Available data.
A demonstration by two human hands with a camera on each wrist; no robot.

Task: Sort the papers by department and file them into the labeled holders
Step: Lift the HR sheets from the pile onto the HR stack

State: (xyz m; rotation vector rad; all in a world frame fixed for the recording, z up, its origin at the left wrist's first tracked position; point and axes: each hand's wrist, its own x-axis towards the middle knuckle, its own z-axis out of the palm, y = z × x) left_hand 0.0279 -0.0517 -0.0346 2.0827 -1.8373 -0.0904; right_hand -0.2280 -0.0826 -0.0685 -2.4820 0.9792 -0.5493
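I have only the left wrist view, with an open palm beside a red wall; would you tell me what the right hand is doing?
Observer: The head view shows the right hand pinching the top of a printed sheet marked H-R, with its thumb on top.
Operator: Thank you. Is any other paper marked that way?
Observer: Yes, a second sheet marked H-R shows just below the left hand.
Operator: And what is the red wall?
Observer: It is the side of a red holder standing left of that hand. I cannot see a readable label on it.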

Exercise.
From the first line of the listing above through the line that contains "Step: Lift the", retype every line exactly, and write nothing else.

Expected answer.
A demonstration by two human hands with a camera on each wrist; no robot.

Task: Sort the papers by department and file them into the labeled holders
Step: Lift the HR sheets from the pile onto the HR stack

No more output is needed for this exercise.